| disease | Ossifying Fibroma |
| alias | Ossifying Fibroma |
Ossifying fibroma is a congenital structural anomaly composed of fibrous and osteoid tissue, occurring almost exclusively in the tibia and occasionally in the fibula. This condition is often associated with anterior bowing of the tibia and follows the course of a hamartoma. It is a distinct tumor from fibrous dysplasia.
bubble_chart Pathological Changes
1. Macroscopic findings: The bone membrane appears intact, with very thin cortical bone beneath. The tumor within the osteolytic area is dense, presenting as white, yellow, or red in color. Due to fibrous material, its texture is soft but occasionally exhibits a slight gritty sensation.
2. Microscopic findings: Histologically, there are two fundamental characteristics. One is the trabecular bone surrounded by fibrous material, with osteoblasts present around it. The other is a band-like structure.
bubble_chart Clinical Manifestations
Not uncommon, but less frequent than fibrous dysplasia. More common in males. Almost always occurs before the age of 10, with the majority developing symptoms before the age of 5. Typically, it affects the tibia, and occasionally the ipsilateral fibula may be involved, but bilateral occurrence is rare. In the tibia, the lesion is most commonly found in the middle third and may extend toward either end. Additionally, it can occur in the lower third or upper third of the tibia. In the fibula, the lower third is often affected. The typical location of fibrous dysplasia in long bones is the diaphysis, rarely involving the metaphysis.
Painless, often discovered due to swelling or bowing of the tibia. Pathological fractures may occasionally occur, usually complete fractures, accompanied by pain and slight displacement.

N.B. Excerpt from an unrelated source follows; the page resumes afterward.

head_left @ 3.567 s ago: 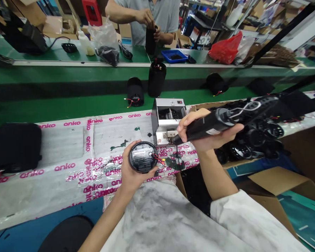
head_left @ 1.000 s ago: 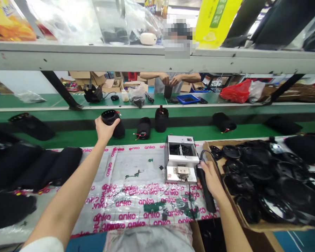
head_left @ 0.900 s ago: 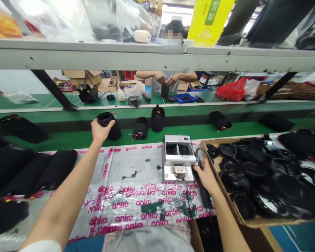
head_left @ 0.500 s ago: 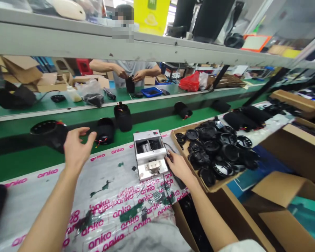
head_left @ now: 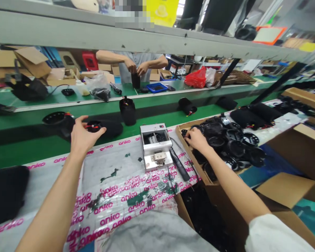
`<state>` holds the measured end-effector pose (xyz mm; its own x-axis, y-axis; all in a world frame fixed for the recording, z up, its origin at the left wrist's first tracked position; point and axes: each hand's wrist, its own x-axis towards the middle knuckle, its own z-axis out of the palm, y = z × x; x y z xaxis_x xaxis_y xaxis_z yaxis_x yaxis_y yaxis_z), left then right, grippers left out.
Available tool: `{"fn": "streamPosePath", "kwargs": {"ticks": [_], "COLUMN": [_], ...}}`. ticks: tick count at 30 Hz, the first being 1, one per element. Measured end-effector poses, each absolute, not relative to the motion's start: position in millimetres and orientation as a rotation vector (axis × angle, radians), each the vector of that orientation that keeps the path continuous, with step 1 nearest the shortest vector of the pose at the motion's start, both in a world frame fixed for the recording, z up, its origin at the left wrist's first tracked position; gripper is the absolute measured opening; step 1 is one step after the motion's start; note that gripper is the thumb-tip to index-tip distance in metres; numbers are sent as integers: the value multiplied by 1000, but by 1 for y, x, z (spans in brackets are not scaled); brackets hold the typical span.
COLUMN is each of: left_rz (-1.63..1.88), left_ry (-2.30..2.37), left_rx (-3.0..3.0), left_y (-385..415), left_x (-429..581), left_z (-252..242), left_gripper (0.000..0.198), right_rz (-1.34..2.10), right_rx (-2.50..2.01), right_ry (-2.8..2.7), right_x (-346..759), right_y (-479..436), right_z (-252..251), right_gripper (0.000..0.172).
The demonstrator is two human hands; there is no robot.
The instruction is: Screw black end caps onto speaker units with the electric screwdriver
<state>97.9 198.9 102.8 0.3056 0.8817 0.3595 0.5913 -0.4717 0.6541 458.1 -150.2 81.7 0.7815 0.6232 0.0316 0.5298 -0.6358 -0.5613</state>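
Our left hand (head_left: 85, 134) is at centre left of the frame, half open, its fingertips (head_left: 92, 123) at the round dark end of a black cylindrical speaker body (head_left: 111, 128) that lies on its side on the green conveyor belt (head_left: 157, 122), with thin red wires showing at that end; whether the hand grips it we cannot tell. Our right hand (head_left: 196, 138) reaches down into the near corner of a cardboard tray (head_left: 189, 150), right of centre, fingers spread over a heap of round black plastic caps (head_left: 233, 140); whether it has hold of one we cannot tell. Just left of that tray stands a silver bench machine (head_left: 156, 147) on a plastic-wrapped bench printed in pink (head_left: 115, 213), with a black corded handle tool (head_left: 180, 164) lying beside it, apart from both hands. An upright black cylinder (head_left: 127, 112) stands on the belt above our left hand, and across the belt, at upper centre, a co-worker's hands (head_left: 136, 66) hold another black cylinder (head_left: 135, 80)
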Motion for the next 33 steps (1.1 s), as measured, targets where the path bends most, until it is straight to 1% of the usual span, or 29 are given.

X-ray findings generally show an eccentric osteolytic lesion within the cortical bone. The surface of the cortical bone beneath the membrane exhibits varying degrees of expansion and is very thin. The osteolytic lesion on the inner side of the cortical bone and within the medullary cavity is surrounded by a distinct sclerotic line, often resulting in narrowing of the medullary cavity. The osteolytic foci may be solitary or multiple. Involvement of the entire circumference of the tibia is rare, but if the lesion occurs in the fibula, it may affect its full circumference. Multiple lesions and/or involvement of the entire diaphysis in the tibia are uncommon.
bubble_chart Treatment Measures
Since ossifying fibroma of long bones has the potential to self-heal before the age of 5, and the recurrence rate after surgery is high, surgical treatment should not be performed before the age of 5. Between the ages of 5 and 10, surgery should be delayed as much as possible, depending on symptoms. Most pathological fractures do not require surgical treatment. The surgical indications are: ① The lesion is extensive and/or bone strength is weakened, allowing exposure outside the bone membrane and tangential resection; ② Pseudarthrosis of the tibia may require rigid bone fixation with high-strength bone grafts; ③ Severe tibial bowing may warrant osteotomy and correction after the age of 10–12.
The diagnosis is straightforward. It needs to be differentiated from fibrous dysplasia. Sometimes, it requires differentiation from histiocytic fibroma on imaging, especially when the lesion is adjacent to the metaphysis, but the histological distinction between these two tumors is clear.